◆ Description of the task
Read the listing below and copy out each line where the word "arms" occurs.
--- Data provided Enclosed Below ---
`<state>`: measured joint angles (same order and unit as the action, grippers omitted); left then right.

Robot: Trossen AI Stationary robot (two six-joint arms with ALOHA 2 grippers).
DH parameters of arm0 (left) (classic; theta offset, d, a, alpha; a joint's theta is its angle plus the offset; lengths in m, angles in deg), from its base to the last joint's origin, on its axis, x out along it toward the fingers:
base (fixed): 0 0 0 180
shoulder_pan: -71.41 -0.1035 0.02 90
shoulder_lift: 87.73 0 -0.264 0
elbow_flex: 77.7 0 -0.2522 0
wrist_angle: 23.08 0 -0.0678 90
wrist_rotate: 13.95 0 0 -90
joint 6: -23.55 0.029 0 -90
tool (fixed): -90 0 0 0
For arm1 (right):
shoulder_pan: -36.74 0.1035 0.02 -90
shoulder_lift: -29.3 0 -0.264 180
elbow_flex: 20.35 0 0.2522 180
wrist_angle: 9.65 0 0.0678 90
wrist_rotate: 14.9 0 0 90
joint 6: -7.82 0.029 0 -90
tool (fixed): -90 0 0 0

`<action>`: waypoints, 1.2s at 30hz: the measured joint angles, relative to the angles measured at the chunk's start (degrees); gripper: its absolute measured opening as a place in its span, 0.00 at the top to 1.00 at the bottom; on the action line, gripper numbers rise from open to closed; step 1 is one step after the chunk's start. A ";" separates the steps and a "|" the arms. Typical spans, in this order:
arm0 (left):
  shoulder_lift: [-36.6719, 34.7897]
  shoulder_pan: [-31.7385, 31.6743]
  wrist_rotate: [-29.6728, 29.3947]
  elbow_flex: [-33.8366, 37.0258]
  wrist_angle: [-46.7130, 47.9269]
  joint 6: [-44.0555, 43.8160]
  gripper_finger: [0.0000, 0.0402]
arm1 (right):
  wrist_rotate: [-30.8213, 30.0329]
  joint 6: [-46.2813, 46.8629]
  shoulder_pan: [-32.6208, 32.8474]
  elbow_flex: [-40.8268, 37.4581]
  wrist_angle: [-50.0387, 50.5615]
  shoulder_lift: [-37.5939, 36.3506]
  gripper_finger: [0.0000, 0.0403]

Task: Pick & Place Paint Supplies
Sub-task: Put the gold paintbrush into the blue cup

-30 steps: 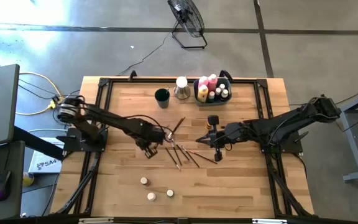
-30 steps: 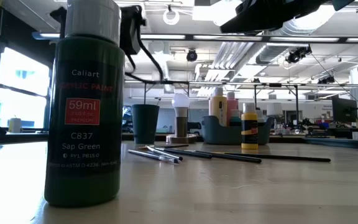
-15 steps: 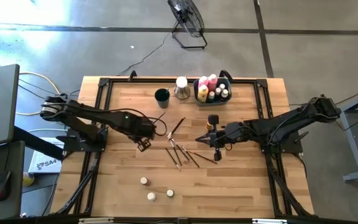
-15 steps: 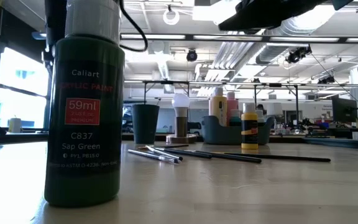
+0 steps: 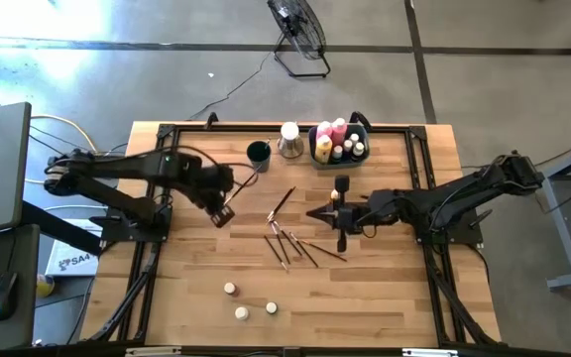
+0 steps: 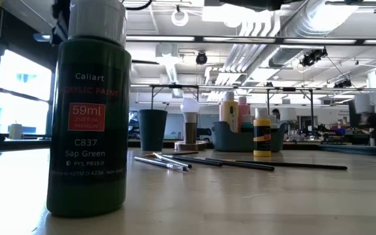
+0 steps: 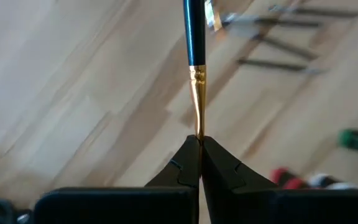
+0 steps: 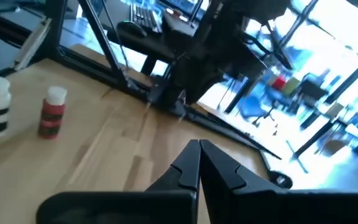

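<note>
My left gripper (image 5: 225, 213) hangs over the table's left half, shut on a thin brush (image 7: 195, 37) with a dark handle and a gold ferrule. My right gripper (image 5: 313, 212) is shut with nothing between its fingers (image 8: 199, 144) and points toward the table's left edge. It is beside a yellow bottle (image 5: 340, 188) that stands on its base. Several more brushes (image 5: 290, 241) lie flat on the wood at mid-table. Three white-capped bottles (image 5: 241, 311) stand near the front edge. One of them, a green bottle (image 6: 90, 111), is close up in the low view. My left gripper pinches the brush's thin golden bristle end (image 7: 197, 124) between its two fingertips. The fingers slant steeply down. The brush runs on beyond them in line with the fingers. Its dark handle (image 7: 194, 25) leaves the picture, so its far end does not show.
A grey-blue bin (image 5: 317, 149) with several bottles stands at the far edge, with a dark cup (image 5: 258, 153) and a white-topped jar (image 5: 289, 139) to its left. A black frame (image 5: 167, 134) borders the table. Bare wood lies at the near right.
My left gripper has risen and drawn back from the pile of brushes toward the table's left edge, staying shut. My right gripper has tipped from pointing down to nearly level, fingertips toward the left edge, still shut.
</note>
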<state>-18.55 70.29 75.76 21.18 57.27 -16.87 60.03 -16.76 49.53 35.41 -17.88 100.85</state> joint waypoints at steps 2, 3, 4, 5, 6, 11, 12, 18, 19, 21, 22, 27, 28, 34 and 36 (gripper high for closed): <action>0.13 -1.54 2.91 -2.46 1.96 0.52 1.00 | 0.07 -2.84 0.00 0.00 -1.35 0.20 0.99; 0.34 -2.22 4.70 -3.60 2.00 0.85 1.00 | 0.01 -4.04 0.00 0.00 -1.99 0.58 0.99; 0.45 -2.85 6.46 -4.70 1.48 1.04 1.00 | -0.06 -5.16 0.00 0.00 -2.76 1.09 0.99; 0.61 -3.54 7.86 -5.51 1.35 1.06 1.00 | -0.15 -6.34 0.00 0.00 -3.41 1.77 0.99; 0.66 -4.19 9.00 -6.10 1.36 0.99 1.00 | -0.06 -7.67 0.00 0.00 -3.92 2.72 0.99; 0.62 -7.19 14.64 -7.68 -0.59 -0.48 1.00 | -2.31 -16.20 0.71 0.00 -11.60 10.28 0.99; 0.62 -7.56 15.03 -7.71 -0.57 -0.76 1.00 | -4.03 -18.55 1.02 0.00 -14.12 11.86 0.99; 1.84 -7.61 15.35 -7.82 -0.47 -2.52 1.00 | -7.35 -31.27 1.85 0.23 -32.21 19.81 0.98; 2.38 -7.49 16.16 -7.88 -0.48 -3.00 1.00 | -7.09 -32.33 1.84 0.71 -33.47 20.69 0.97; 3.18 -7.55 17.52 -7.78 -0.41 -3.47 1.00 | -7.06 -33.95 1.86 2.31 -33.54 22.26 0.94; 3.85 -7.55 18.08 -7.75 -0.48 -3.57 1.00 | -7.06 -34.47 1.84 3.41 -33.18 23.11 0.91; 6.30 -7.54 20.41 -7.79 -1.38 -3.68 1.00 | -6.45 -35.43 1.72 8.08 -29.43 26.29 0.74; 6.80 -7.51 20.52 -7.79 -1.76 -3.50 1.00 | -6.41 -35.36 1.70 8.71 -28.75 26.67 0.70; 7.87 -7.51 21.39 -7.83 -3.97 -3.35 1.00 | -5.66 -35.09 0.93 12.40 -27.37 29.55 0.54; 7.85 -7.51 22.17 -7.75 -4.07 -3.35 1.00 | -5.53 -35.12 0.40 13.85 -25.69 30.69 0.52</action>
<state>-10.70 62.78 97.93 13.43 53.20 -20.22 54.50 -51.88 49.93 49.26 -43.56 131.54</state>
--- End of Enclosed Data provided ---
◆ Your solution
Robot: Trossen AI Stationary robot (two six-joint arms with ALOHA 2 grippers).
`<action>`: waypoints, 1.2s at 30hz: the measured joint angles, relative to the angles measured at the chunk's start (degrees); gripper: its absolute measured opening as a place in its span, 0.00 at the top to 1.00 at the bottom; on the action line, gripper numbers rise from open to closed; step 1 is one step after the chunk's start. A ";" separates the steps and a "|" the arms. Typical spans, in this order:

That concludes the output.